ASSIGNMENT »
Which lines below fall between the one containing "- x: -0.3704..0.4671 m" and the one containing "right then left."? Repeat them exactly, counting both of those lines, and add nothing else.

RECORDS PROVIDED section start

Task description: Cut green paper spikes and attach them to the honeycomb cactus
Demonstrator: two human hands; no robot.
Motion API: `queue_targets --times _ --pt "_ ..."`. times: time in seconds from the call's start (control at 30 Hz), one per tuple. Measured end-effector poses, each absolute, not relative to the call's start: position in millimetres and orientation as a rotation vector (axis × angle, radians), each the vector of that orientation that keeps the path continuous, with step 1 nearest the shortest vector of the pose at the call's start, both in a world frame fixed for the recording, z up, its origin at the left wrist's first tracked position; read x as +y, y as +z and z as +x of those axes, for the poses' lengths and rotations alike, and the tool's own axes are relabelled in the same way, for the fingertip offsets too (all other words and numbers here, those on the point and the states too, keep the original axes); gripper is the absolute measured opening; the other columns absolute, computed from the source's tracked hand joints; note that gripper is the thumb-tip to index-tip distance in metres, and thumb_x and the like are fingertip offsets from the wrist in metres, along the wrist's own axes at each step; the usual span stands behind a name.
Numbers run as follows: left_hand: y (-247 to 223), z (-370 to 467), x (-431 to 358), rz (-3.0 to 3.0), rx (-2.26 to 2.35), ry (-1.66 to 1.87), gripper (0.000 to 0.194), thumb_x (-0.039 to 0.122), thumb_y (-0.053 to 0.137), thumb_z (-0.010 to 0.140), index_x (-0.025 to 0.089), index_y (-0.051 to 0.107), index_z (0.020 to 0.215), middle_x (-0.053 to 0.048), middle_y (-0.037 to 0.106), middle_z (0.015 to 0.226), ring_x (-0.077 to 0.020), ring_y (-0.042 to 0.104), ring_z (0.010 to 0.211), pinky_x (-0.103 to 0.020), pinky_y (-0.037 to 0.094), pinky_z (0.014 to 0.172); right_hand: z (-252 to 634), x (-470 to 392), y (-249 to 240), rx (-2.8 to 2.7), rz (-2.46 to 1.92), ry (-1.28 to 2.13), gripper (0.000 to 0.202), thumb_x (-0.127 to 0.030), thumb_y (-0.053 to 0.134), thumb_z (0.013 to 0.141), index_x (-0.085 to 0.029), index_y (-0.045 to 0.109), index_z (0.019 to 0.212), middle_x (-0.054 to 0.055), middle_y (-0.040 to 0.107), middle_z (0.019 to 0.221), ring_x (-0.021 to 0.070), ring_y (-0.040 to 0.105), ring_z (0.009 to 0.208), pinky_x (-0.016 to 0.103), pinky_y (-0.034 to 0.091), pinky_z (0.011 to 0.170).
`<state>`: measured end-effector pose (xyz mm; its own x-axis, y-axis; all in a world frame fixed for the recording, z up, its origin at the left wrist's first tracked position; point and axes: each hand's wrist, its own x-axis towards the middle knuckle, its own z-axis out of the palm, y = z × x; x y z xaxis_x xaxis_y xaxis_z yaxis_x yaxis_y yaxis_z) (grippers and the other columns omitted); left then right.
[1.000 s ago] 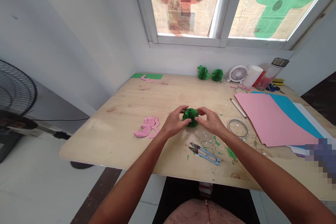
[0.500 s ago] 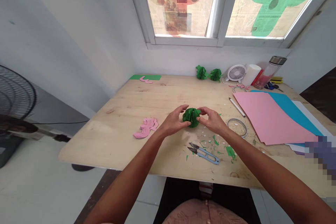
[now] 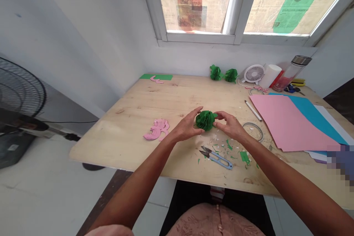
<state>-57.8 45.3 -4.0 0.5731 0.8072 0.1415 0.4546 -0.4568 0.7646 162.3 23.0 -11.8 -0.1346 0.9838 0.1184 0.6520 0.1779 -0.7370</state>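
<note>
A fanned, many-layered green paper ornament (image 3: 206, 121) is between my two hands above the middle of the table. From the left, my left hand (image 3: 188, 124) curves round it, thumb at its lower edge and fingertips near its top. On the other side my right hand (image 3: 228, 125) grips its right edge between thumb and fingers. Below the ornament lie blue-handled thread snips (image 3: 217, 158), blades pointing left, among green and white paper scraps (image 3: 245, 157). Pink cut-paper shapes (image 3: 157, 129) rest in a pile left of my left hand.
Two similar green ornaments (image 3: 231, 75) stand by the wall, beside a small white fan (image 3: 253, 73) and a glass bottle (image 3: 291, 73). Pink sheets (image 3: 287, 125), a white pen (image 3: 253, 110) and a grey ring (image 3: 260, 136) lie at right. A floor fan (image 3: 20, 92) stands left.
The green ornament has turned and spread a little wider between my hands, its folds showing more evenly. My head view has shifted slightly, so the table appears further right.
</note>
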Motion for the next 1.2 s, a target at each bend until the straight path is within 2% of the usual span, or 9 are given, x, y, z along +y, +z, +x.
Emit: queue_targets --times 0.13,0.33,0.5,0.67,0.9,1.07,1.2 --pt "-1.9 -57.7 43.9 2.103 1.024 0.658 0.082 0.027 0.067 0.069 0.021 0.029 0.141 -0.012 0.047 0.137 -0.0271 0.043 0.128 -0.040 0.038 0.102 167.4 21.5 -16.7 -1.841 -1.555 0.728 0.037 -0.030 0.063 0.076 -0.021 0.060 0.112 0.008 0.070 0.105 0.0244 0.063 0.100 0.041 0.047 0.087" --pt "1.9 -41.2 43.5 2.102 1.139 0.692 0.086 0.039 0.068 0.069 0.022 0.026 0.142 -0.013 0.048 0.136 -0.0287 0.046 0.125 -0.042 0.039 0.100 172.1 12.5 -15.6 -1.823 -1.581 0.728 0.038 -0.030 0.063 0.076 -0.022 0.060 0.113 0.009 0.069 0.108 0.0257 0.062 0.103 0.041 0.048 0.086" --pt "2.7 -26.8 44.3 2.129 1.179 0.669 0.091 0.038 0.070 0.066 0.022 0.023 0.143 -0.013 0.051 0.132 -0.0292 0.050 0.121 -0.043 0.042 0.096 174.5 -1.1 -9.7 -1.809 -1.564 0.738 0.038 -0.029 0.061 0.078 -0.022 0.059 0.115 0.009 0.068 0.109 0.0245 0.063 0.103 0.040 0.048 0.086" --pt "0.9 -25.9 47.1 2.117 1.220 0.663 0.083 0.032 0.069 0.065 0.022 0.032 0.139 -0.012 0.058 0.123 -0.0300 0.055 0.113 -0.042 0.047 0.089 177.3 -14.6 -5.7 -1.744 -1.563 0.768 0.037 -0.031 0.061 0.078 -0.023 0.059 0.114 0.009 0.068 0.111 0.0249 0.062 0.106 0.041 0.047 0.088" --pt "-3.6 -35.8 54.3 2.069 1.226 0.727 0.071 0.028 0.066 0.066 0.024 0.041 0.132 -0.008 0.061 0.117 -0.0261 0.057 0.110 -0.039 0.046 0.091 182.6 -28.3 -7.5 -1.701 -1.599 0.783 0.040 -0.034 0.059 0.078 -0.024 0.058 0.117 0.009 0.068 0.110 0.0262 0.060 0.107 0.042 0.049 0.084" --pt "-11.7 -43.4 61.4 2.014 1.196 0.751 0.068 0.029 0.066 0.067 0.023 0.043 0.130 -0.008 0.062 0.113 -0.0240 0.057 0.110 -0.040 0.046 0.093 184.6 -39.7 -7.7 -1.685 -1.626 0.794 0.039 -0.033 0.059 0.078 -0.025 0.058 0.117 0.008 0.069 0.109 0.0258 0.060 0.107 0.043 0.046 0.089" --pt "-15.6 -47.3 63.9 2.003 1.187 0.767 0.063 0.031 0.066 0.067 0.024 0.047 0.127 -0.007 0.063 0.113 -0.0252 0.056 0.112 -0.042 0.047 0.092 186.6 -46.2 -7.4 -1.669 -1.629 0.846 0.039 -0.034 0.058 0.080 -0.025 0.057 0.118 0.009 0.067 0.113 0.0264 0.059 0.109 0.039 0.050 0.079"
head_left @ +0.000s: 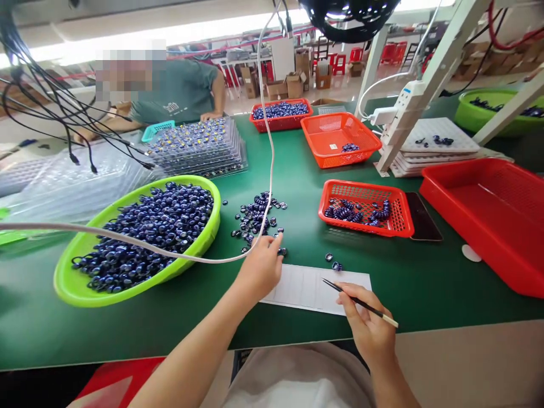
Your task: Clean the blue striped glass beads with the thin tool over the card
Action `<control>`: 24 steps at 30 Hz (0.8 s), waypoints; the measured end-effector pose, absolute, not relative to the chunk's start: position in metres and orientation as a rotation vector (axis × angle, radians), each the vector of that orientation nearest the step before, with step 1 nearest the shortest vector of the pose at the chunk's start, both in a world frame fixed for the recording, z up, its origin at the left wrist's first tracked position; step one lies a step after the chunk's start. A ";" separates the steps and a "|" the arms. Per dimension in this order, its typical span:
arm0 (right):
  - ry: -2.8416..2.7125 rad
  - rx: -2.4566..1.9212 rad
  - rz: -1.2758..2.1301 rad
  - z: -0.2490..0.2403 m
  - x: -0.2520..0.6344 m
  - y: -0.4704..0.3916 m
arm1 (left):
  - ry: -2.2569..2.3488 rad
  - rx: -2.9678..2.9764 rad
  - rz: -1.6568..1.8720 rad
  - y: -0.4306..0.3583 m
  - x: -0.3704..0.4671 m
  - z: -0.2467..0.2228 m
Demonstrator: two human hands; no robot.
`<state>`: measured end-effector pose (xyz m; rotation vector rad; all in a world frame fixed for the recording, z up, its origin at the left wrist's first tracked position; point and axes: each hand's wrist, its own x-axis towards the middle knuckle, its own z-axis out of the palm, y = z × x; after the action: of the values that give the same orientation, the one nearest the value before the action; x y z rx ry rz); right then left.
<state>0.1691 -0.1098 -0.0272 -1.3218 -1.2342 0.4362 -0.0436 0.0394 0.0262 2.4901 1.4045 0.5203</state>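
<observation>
Right hand (369, 323) pinching tweezers (368, 306) closed-fingered, white sheet (301, 288) lying beneath; left hand (261, 266) reaching at dark-blue parts (254, 216) ahead, can't tell if holding any.

Okay so the pieces (254, 216) just past your left hand (262, 265) are glossy dark blue, kinda purplish, with pale glints. The tub (216, 218) left of that hand is bright lime green, with more of the same blue inside. The tweezers (366, 305) in your right hand (370, 330) are black with a cream back end, and your sheet (297, 286) between both hands is white with faint lines. Beyond your right hand you've got an orange-red basket (365, 228) with a holey lattice pattern, plus a plain red tray (488, 218) further right. Your tabletop's (297, 241) deep green.
</observation>
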 end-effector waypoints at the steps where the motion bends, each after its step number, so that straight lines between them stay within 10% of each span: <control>1: -1.223 -1.334 0.436 -0.026 0.169 -0.110 | 1.446 2.544 0.519 0.042 -0.044 0.029; 24: -0.781 -1.355 0.529 -0.017 0.164 -0.106 | 0.812 2.700 0.261 0.050 0.042 0.008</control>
<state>0.1641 -0.1065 -0.0167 -1.3553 -0.7815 0.5287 0.0417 0.0502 0.0077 2.7004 0.8115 0.2608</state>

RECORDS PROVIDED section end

RESULT FOR THIS EXERCISE »
  - x: -0.3704..0.4671 m
  - z: -0.2467..0.2228 m
Demonstrator: two human hands; no robot.
`<state>`: measured end-effector pose (xyz m; rotation vector rad; all in a world frame fixed for the recording, z up, its origin at the left wrist's first tracked position; point and axes: each hand's wrist, its own x-axis towards the middle knuckle, its own z-axis out of the palm, y = z × x; after the action: of the values that give the same orientation, the one nearest the value before the action; x y z rx ry rz); right then left.

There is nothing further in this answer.